* ACTIVITY
In the records below, begin at the line that has "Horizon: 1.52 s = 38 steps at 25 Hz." and stop after the line that has "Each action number"; quote those lines verbatim and nothing more.

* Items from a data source
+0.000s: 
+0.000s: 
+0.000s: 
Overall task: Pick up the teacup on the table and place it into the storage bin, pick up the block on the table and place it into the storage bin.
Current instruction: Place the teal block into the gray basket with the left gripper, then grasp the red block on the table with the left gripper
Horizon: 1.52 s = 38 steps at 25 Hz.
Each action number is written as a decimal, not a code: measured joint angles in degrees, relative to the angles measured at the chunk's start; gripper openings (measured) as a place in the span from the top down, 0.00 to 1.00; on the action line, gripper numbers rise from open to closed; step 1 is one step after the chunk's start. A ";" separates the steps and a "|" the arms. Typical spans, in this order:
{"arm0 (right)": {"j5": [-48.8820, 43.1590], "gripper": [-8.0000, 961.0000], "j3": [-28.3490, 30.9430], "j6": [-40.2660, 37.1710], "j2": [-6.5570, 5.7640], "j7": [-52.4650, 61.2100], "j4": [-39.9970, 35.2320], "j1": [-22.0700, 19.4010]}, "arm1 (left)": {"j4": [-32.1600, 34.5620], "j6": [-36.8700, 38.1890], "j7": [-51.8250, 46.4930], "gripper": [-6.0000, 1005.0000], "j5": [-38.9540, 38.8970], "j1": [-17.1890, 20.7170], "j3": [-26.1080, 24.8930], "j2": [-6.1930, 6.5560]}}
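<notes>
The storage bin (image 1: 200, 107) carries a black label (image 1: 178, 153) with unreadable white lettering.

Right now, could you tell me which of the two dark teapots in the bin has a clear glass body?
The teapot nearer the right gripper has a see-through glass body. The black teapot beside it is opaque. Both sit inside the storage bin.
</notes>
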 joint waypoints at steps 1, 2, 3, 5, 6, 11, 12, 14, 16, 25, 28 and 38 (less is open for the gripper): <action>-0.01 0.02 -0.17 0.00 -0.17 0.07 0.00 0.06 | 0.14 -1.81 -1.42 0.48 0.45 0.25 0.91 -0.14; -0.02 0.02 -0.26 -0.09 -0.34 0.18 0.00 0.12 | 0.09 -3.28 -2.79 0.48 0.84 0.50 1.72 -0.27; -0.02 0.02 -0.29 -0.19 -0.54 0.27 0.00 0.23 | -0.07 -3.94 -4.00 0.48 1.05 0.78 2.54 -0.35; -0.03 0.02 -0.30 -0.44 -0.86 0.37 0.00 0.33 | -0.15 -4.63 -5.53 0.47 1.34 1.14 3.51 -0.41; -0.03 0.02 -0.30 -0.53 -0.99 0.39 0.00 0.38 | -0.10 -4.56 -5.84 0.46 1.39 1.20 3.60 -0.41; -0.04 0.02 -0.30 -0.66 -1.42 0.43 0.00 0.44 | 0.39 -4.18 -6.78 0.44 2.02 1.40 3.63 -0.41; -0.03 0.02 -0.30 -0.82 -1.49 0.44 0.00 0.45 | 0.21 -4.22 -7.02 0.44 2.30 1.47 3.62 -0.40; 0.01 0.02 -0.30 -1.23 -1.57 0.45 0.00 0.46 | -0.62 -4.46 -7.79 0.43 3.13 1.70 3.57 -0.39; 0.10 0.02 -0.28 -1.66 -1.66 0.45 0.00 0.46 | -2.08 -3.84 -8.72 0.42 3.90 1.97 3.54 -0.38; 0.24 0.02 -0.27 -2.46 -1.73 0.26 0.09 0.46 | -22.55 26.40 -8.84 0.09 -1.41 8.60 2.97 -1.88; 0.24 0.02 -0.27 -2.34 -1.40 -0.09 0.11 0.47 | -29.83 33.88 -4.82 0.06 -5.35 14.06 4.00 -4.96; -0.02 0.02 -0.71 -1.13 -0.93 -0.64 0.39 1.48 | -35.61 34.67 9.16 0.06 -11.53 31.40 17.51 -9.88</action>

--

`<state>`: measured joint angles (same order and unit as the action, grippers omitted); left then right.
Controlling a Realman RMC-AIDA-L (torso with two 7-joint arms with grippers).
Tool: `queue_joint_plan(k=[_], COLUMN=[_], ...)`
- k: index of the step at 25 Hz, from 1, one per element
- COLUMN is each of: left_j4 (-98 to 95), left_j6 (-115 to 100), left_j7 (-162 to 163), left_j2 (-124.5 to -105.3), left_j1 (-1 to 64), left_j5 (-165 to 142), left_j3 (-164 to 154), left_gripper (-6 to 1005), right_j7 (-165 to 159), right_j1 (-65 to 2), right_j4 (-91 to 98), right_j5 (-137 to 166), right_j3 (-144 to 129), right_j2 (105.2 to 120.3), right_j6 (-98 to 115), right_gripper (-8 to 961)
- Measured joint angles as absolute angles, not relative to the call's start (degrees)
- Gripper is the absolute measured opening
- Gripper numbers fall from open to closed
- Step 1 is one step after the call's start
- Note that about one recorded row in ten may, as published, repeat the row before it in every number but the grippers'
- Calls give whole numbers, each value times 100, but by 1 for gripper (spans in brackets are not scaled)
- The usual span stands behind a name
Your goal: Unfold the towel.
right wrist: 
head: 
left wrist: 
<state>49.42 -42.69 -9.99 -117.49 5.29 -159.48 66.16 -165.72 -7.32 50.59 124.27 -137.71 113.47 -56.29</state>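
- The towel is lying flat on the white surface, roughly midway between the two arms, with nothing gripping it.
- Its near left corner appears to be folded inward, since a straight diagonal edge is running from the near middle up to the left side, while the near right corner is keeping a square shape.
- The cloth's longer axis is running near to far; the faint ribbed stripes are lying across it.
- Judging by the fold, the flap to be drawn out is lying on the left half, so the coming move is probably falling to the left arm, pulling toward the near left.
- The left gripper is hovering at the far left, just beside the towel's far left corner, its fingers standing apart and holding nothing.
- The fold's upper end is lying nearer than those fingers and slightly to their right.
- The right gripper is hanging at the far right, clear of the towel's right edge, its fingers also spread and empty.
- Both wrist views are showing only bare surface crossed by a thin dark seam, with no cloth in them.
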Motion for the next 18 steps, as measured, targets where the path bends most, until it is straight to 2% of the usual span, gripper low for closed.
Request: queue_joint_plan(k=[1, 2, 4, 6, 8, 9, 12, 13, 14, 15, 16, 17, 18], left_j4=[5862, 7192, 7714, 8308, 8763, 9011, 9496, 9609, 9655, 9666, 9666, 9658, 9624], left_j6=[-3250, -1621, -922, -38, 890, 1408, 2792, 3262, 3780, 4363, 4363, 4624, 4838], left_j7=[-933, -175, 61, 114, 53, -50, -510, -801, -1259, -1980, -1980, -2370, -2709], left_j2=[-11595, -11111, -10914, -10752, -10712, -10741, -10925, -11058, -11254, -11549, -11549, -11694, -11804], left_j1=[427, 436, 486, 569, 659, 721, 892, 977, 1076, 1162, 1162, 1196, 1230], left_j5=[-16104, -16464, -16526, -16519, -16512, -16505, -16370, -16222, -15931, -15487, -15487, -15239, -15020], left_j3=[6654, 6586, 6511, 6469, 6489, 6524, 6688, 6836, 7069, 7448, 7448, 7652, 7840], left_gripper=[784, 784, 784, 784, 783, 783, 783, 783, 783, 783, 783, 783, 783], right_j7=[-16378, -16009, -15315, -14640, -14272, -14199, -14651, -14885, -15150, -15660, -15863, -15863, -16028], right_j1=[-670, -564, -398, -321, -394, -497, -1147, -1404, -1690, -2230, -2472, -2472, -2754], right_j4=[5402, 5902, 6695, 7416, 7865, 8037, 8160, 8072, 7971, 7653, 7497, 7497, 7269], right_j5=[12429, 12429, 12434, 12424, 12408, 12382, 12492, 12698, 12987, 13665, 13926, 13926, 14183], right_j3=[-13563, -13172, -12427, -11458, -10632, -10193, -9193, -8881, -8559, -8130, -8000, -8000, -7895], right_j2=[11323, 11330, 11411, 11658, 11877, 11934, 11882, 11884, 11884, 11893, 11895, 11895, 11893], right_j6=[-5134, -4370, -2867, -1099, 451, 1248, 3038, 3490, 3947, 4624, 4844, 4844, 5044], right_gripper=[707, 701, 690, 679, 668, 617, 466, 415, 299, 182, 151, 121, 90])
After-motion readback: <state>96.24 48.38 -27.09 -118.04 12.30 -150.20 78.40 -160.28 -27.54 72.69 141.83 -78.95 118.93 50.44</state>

* RESULT BELOW
Horizon: 1.52 s = 38 steps at 25 Hz.
Each action number is written as a decimal, not a code: measured joint angles in degrees, relative to the angles measured at the chunk's start; gripper openings (measured) as a place in the span from the top down, 0.00 to 1.00; on the action line, gripper numbers rise from open to closed; step 1 is one step after the chunk's start. A ";" separates the steps and a "|" the arms. Typical spans, in this order:

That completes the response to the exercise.